- **Task goal**:
Reproduce exactly, and exclusively, the lines from the line containing "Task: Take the" through the final line of the listing below.

- **Given information**:
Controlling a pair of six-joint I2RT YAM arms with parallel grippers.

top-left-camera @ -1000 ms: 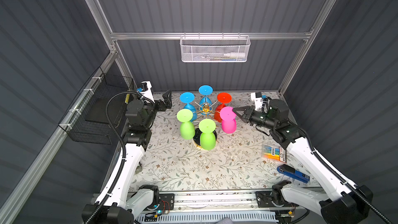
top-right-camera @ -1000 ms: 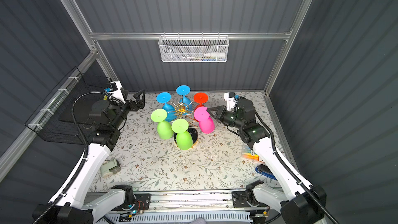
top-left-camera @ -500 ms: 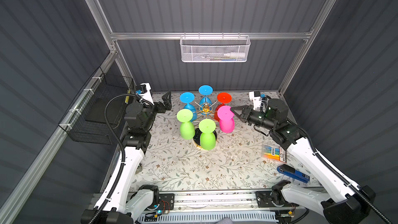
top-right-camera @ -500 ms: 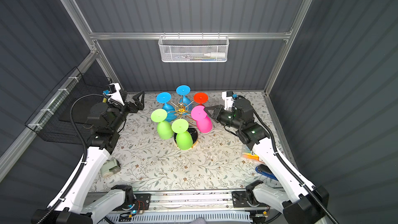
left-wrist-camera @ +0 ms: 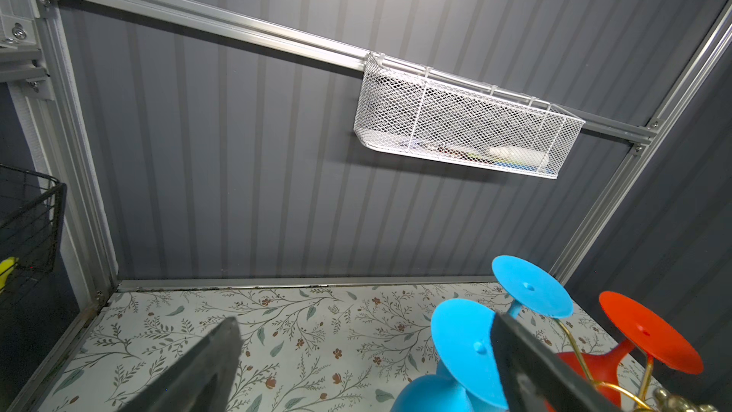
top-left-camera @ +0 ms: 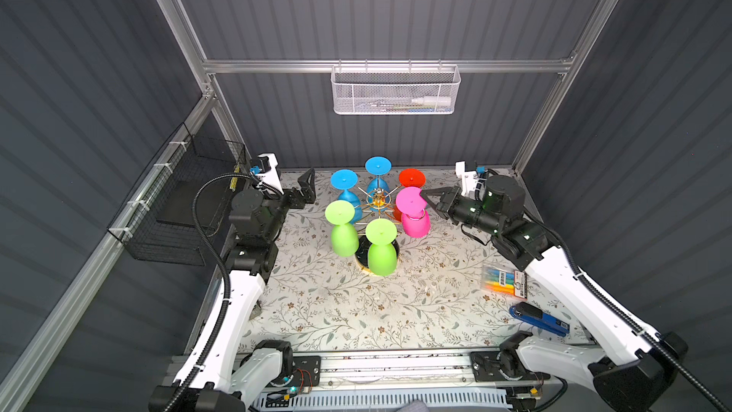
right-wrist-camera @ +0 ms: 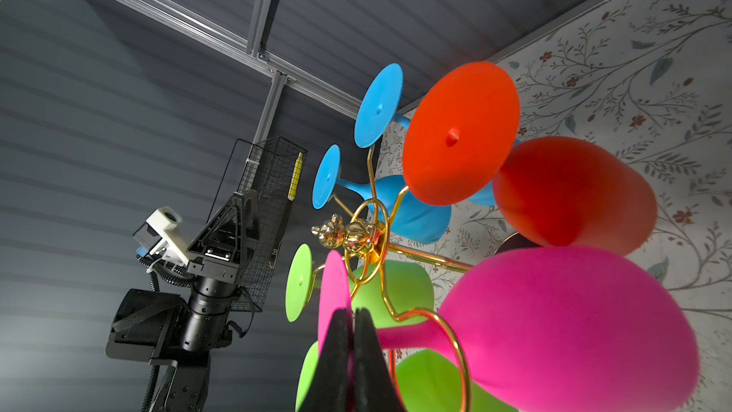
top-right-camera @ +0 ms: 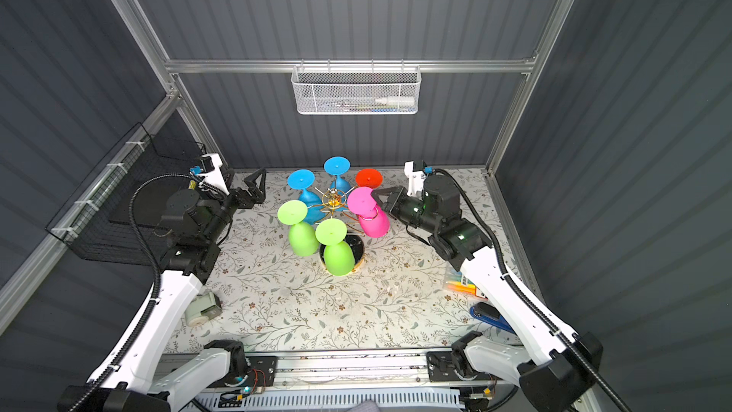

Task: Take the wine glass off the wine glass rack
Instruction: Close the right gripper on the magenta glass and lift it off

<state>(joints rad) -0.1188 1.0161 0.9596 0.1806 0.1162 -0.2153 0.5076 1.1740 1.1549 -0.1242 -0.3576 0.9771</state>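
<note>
Barely shifted since a second ago, left gripper point(left-wrist-camera: 364, 325) hangs wide open, empty, beside the blue glasses point(top-left-camera: 344, 181). At centre, the wine glass rack point(top-left-camera: 378, 196) still loops the pink wine glass point(top-left-camera: 415, 223), whose foot the advanced right gripper point(top-left-camera: 424, 194) touches, fingers pressed together.

Both top views looked down from high above the wine glass rack point(top-left-camera: 377, 200), which both wrist views faced closely from opposite sides.
</note>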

- **Expected answer**:
Task: Take the wine glass off the wine glass rack
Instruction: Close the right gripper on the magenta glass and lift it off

<state>(joints rad) -0.1188 1.0161 0.9596 0.1806 0.1162 -0.2153 0.5076 1.1740 1.1549 -0.1242 -0.3576 0.9771</state>
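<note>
Barely shifted since a second ago, left gripper point(left-wrist-camera: 364, 325) hangs wide open, empty, beside the blue glasses point(top-left-camera: 344, 181). At centre, the wine glass rack point(top-left-camera: 378, 196) still loops the pink wine glass point(top-left-camera: 415, 223), whose foot the advanced right gripper point(top-left-camera: 424, 194) touches, fingers pressed together.

Both top views looked down from high above the wine glass rack point(top-left-camera: 377, 200), which both wrist views faced closely from opposite sides.
</note>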

This exercise is now complete.